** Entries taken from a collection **
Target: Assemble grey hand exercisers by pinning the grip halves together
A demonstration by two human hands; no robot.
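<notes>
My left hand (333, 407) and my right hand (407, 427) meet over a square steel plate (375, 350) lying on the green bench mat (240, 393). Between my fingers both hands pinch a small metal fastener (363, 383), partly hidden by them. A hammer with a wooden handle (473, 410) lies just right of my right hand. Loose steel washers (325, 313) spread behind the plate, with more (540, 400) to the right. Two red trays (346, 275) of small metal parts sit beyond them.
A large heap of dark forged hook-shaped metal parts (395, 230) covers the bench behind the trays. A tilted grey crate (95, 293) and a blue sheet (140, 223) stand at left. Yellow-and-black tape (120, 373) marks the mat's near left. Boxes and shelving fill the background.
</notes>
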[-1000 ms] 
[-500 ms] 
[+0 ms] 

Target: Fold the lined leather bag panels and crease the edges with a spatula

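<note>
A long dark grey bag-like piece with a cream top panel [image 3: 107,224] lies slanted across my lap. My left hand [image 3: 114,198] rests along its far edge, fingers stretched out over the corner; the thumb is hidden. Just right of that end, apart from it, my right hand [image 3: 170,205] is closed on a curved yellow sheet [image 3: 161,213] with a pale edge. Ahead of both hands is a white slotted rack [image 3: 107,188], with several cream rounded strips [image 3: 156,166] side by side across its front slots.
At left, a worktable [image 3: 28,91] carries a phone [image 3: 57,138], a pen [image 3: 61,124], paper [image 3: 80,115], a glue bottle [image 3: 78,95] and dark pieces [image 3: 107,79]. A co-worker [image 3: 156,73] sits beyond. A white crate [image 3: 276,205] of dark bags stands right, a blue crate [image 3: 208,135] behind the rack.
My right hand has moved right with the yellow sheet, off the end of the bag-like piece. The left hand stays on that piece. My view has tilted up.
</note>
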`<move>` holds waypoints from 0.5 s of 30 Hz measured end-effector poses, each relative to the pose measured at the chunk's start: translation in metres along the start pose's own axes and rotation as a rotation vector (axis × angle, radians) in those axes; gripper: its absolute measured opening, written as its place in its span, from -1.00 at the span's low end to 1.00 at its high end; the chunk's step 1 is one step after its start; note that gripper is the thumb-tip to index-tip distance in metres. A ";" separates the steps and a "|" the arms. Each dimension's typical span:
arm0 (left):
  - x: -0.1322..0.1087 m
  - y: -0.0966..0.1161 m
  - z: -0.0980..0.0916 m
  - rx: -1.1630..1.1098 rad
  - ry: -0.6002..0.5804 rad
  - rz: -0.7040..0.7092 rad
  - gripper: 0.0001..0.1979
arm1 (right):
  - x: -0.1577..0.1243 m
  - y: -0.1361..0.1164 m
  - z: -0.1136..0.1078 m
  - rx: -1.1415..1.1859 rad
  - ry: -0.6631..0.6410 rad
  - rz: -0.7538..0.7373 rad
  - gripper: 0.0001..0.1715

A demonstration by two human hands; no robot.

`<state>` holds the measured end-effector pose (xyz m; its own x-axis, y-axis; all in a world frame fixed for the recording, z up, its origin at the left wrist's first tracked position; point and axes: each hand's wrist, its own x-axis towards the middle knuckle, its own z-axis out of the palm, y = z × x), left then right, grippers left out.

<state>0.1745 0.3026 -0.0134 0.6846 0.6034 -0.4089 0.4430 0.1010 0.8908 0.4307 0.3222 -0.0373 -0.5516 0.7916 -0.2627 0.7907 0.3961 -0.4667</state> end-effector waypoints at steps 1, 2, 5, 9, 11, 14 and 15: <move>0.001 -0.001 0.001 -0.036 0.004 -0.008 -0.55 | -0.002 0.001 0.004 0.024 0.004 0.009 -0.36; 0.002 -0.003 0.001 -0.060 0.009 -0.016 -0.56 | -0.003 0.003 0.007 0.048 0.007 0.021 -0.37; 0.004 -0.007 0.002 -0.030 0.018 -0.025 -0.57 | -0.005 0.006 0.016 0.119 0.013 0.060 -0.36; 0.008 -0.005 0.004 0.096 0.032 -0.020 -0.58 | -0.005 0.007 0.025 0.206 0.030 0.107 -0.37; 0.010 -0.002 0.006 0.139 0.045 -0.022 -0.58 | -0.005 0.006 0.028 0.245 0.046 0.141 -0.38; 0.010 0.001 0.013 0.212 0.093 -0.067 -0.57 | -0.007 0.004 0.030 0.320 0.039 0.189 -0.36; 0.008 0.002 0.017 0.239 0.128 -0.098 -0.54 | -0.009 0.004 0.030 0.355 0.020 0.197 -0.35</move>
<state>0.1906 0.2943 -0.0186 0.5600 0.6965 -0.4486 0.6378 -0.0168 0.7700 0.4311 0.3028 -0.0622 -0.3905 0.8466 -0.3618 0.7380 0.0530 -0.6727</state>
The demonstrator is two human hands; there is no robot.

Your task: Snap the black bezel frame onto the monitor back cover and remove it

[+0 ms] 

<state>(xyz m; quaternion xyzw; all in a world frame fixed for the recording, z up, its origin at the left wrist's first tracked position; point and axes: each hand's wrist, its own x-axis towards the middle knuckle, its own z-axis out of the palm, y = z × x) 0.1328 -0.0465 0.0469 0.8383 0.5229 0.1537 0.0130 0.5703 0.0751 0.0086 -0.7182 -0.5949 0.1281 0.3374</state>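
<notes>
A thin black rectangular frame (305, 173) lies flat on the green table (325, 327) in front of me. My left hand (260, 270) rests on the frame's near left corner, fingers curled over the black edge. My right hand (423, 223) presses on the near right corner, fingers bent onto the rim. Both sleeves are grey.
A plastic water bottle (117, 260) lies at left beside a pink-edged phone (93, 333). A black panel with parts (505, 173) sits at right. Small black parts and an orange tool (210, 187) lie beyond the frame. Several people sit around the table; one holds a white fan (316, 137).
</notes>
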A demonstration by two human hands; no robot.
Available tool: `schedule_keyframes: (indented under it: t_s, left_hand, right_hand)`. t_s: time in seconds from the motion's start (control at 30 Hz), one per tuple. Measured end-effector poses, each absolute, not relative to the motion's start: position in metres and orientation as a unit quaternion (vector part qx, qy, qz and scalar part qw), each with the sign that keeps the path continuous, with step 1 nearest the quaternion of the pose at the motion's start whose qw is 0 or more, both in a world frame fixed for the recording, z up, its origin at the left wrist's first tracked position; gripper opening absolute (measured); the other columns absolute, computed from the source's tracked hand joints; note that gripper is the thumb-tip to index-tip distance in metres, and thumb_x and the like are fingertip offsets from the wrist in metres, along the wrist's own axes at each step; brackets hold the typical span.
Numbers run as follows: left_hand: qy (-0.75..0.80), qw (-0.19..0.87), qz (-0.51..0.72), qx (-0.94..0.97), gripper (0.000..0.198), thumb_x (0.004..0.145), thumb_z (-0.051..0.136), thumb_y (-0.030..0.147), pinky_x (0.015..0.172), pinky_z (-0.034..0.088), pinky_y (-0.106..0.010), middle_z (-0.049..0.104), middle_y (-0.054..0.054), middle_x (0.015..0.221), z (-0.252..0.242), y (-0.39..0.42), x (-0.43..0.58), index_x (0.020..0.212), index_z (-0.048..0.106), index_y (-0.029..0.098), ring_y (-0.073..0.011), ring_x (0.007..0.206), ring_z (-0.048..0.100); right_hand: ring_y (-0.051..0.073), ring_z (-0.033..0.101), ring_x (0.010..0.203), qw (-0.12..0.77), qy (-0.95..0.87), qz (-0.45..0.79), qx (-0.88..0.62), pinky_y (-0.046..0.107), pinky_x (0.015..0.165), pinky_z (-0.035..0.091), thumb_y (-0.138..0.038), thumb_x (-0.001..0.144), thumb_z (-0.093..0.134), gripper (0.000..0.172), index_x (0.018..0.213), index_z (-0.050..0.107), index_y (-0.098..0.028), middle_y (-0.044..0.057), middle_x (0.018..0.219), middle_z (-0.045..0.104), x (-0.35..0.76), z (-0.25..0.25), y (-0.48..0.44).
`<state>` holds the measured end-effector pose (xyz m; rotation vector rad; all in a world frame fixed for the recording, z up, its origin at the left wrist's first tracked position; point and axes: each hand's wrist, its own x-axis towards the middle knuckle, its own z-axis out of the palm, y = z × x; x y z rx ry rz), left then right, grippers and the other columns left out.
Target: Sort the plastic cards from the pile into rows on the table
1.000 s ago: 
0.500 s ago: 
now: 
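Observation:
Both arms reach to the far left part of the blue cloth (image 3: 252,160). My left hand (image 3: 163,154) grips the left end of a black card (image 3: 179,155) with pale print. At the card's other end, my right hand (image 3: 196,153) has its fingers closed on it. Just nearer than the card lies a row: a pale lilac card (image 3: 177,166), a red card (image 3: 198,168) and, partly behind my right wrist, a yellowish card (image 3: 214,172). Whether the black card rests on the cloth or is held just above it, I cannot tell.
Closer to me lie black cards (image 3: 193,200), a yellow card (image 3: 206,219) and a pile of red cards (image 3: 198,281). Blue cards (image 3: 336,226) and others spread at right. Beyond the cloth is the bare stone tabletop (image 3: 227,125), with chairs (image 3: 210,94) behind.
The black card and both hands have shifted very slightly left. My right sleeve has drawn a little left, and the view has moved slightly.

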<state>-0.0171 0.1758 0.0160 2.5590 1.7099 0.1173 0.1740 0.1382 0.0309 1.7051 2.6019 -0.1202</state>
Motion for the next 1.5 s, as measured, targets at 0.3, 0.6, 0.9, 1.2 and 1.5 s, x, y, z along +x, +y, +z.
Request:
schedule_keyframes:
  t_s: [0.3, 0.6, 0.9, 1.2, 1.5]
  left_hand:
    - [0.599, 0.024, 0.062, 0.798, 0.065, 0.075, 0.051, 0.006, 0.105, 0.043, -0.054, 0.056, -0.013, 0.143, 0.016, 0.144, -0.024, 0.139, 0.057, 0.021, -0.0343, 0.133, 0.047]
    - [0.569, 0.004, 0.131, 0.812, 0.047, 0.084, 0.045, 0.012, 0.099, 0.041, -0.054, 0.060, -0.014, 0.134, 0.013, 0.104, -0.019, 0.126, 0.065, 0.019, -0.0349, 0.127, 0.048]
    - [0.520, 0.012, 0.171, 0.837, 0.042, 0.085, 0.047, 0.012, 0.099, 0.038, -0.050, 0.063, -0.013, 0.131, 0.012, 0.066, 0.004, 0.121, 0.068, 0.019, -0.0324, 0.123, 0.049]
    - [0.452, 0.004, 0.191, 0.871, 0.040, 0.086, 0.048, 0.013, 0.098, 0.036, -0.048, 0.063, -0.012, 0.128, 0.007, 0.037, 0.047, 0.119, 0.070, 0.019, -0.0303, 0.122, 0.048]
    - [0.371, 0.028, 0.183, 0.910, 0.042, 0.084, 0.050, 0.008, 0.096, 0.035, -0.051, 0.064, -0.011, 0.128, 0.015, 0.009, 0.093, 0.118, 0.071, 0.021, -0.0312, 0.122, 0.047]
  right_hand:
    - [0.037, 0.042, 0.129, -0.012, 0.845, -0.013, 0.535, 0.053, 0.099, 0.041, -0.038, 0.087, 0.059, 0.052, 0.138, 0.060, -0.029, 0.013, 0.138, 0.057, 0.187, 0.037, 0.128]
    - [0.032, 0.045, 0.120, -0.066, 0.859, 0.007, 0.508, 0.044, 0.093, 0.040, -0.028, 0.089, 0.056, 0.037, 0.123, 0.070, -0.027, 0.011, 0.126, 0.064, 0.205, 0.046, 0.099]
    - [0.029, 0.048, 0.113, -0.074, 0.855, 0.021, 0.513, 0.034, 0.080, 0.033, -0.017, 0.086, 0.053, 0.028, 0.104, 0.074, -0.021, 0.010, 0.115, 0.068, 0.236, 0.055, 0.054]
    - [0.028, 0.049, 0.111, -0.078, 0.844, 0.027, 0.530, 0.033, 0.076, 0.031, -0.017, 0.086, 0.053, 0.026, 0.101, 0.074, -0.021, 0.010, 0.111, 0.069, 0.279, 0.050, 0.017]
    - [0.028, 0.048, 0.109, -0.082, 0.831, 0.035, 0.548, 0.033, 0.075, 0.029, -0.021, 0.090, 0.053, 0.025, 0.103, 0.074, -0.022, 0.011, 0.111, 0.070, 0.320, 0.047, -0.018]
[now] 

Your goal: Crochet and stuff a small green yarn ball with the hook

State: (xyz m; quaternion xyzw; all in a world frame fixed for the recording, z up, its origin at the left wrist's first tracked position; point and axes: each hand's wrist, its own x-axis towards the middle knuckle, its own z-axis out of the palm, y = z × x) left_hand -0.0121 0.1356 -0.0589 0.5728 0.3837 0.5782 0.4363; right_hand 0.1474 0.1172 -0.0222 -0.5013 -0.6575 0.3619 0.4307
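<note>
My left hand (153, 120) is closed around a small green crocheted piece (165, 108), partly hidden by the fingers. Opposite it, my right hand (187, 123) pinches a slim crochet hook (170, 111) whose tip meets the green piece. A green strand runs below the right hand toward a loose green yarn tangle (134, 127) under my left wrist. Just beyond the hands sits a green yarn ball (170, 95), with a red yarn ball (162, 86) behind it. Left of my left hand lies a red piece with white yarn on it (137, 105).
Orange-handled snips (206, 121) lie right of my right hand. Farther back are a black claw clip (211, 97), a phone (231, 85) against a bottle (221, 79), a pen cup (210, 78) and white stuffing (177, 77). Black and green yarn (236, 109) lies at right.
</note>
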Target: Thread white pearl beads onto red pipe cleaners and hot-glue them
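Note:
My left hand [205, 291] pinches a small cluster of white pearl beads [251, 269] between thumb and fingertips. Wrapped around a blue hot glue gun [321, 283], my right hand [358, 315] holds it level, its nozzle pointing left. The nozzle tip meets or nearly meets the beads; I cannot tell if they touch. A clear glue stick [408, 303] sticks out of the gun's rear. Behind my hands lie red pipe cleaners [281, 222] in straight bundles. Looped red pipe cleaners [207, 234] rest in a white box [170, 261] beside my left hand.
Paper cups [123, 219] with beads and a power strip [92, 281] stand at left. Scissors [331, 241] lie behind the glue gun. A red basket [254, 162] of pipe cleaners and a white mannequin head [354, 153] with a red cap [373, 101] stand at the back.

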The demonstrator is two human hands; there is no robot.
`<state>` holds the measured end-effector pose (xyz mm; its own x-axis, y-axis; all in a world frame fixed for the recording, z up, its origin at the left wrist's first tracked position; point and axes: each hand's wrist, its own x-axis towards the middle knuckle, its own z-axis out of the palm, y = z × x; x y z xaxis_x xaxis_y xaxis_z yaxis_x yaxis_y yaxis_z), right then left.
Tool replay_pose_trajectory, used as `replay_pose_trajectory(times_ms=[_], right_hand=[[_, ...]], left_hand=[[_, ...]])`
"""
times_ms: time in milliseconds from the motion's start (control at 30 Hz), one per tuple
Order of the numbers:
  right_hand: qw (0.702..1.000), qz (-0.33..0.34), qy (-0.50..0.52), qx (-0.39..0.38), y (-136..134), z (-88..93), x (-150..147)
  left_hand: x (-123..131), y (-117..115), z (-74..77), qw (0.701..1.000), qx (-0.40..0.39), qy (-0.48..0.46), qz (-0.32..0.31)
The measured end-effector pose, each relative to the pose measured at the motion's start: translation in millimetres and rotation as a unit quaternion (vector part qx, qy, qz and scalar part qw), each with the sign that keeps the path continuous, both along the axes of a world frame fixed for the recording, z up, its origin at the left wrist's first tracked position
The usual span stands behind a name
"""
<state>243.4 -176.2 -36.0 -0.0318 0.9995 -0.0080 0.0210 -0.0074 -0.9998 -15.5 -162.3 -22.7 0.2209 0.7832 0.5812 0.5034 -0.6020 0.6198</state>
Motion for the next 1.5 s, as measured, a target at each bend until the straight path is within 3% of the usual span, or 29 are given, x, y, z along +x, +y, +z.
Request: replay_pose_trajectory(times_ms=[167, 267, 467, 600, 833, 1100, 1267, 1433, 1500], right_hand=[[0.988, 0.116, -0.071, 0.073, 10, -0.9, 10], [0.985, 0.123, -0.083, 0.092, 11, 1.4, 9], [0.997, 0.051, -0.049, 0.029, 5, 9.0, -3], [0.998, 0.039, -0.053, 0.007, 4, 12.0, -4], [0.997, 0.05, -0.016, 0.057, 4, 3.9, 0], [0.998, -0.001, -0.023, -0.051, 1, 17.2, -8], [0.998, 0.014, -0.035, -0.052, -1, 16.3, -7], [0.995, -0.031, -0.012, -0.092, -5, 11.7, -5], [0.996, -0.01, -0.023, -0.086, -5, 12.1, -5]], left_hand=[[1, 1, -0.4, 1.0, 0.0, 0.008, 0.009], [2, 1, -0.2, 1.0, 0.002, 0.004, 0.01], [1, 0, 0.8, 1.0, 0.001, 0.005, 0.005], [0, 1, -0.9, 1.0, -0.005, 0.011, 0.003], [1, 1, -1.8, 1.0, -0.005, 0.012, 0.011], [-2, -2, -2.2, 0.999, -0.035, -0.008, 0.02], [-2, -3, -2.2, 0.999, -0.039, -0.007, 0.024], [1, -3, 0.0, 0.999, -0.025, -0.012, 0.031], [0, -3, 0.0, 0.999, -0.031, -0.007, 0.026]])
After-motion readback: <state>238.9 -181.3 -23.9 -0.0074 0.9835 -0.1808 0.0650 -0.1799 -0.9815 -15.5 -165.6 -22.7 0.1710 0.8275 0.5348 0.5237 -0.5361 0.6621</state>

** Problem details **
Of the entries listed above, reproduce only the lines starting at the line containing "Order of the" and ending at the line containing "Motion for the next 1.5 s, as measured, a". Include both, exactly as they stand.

** Solution to this problem **
Order of the numbers:
  right_hand: qw (0.702..1.000), qz (-0.33..0.34), qy (-0.50..0.52), qx (-0.39..0.38), y (-136..134), z (-88..93), x (-150..147)
  left_hand: x (-123..131), y (-117..115), z (-74..77), qw (0.701..1.000), qx (-0.40..0.39), qy (-0.48..0.46), qz (-0.32..0.31)
The measured end-effector pose, each relative to the pose measured at the motion's start: translation in millimetres and rotation as a unit quaternion (vector part qx, qy, qz and scalar part qw), each with the sign that keeps the path continuous, both along the axes of a world frame fixed for the recording, z up, its origin at the left wrist's first tracked position
The usual span stands behind a name
"""
<state>243.4 -176.2 -36.0 -0.0318 0.9995 -0.0080 0.0210 -0.0074 -0.9998 -15.5 -162.3 -22.7 0.2209 0.7832 0.5812 0.5034 -0.6020 0.6198</state>
Motion for the next 1.5 s, as measured, a target at each bend until the straight path is within 3% of the usual span, or 29 are given, x, y, z along +x, +y, +z.

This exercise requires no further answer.